▶ Action item: Word for word, copy out the data below, omitting pictures.

▶ Source data:
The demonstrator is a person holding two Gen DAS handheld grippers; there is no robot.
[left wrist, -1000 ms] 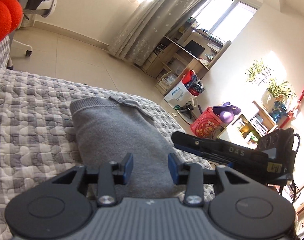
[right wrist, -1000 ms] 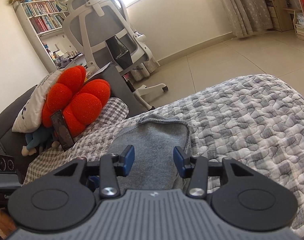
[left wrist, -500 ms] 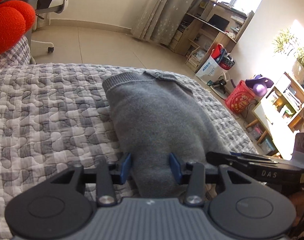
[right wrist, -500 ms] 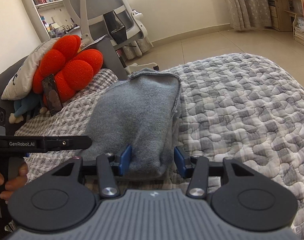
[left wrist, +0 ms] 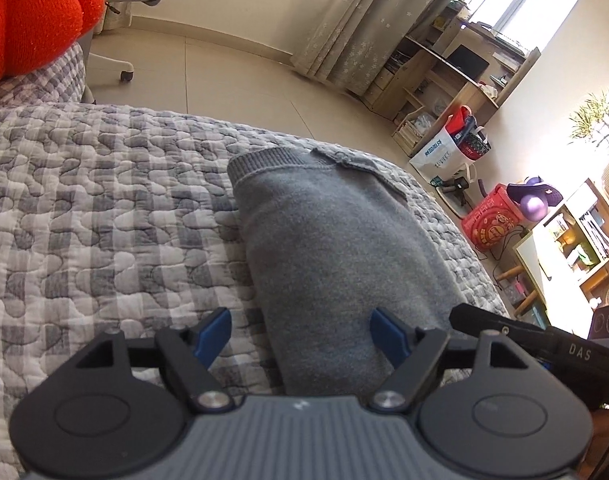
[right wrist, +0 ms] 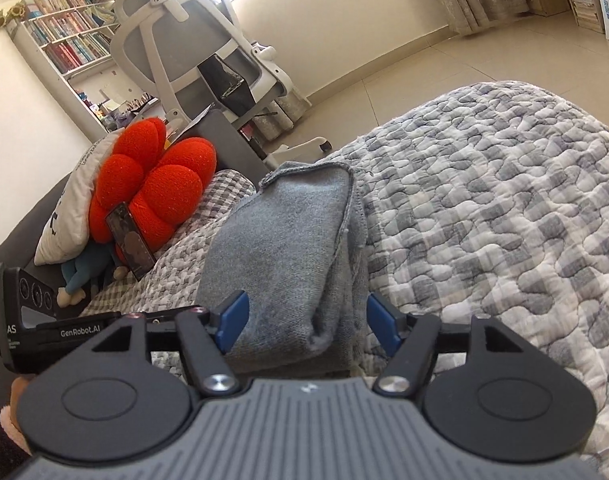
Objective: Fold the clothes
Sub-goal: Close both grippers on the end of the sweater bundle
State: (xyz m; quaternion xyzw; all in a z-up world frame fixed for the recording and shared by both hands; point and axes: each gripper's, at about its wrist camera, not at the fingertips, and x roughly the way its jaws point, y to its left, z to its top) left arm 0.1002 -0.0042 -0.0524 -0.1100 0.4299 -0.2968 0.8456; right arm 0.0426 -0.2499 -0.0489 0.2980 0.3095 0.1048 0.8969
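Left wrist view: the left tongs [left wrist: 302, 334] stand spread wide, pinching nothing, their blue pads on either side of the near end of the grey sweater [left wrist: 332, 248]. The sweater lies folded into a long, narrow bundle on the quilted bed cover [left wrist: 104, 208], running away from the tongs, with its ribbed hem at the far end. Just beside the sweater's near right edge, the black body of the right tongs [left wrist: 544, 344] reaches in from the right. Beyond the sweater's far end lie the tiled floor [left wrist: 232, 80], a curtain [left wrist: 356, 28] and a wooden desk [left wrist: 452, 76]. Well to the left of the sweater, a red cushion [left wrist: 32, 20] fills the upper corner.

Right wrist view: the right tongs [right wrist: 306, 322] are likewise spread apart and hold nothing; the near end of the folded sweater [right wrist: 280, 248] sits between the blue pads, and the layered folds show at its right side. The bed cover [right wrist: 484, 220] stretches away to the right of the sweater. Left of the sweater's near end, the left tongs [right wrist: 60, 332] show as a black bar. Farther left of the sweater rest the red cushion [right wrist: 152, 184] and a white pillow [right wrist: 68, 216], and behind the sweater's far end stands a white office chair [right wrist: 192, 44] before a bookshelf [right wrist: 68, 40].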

▶ Response box:
The demonstrator is a person holding two Gen DAS handheld grippers; there is no robot.
[left wrist, -1000 ms] 
[right wrist, -1000 ms] 
[left wrist, -500 ms] 
[right wrist, -500 ms] 
[left wrist, +0 ms] 
[right wrist, +0 ms] 
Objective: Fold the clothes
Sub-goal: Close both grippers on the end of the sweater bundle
State: (xyz m; quaternion xyzw; all in a z-up world frame fixed for the recording and shared by both hands; point and axes: each gripper's, at about its wrist camera, not at the fingertips, and x roughly the way its jaws point, y to its left, z to its top) left arm 0.1002 -0.0042 -0.0524 -0.1100 0.4299 -0.2968 0.8456; right arm 0.0426 -0.2499 -0.0489 0.2980 0.3095 0.1048 0.8969
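Left wrist view: the left tongs [left wrist: 302, 334] stand spread wide, pinching nothing, their blue pads on either side of the near end of the grey sweater [left wrist: 332, 248]. The sweater lies folded into a long, narrow bundle on the quilted bed cover [left wrist: 104, 208], running away from the tongs, with its ribbed hem at the far end. Just beside the sweater's near right edge, the black body of the right tongs [left wrist: 544, 344] reaches in from the right. Beyond the sweater's far end lie the tiled floor [left wrist: 232, 80], a curtain [left wrist: 356, 28] and a wooden desk [left wrist: 452, 76]. Well to the left of the sweater, a red cushion [left wrist: 32, 20] fills the upper corner.

Right wrist view: the right tongs [right wrist: 306, 322] are likewise spread apart and hold nothing; the near end of the folded sweater [right wrist: 280, 248] sits between the blue pads, and the layered folds show at its right side. The bed cover [right wrist: 484, 220] stretches away to the right of the sweater. Left of the sweater's near end, the left tongs [right wrist: 60, 332] show as a black bar. Farther left of the sweater rest the red cushion [right wrist: 152, 184] and a white pillow [right wrist: 68, 216], and behind the sweater's far end stands a white office chair [right wrist: 192, 44] before a bookshelf [right wrist: 68, 40].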

That is the complete answer.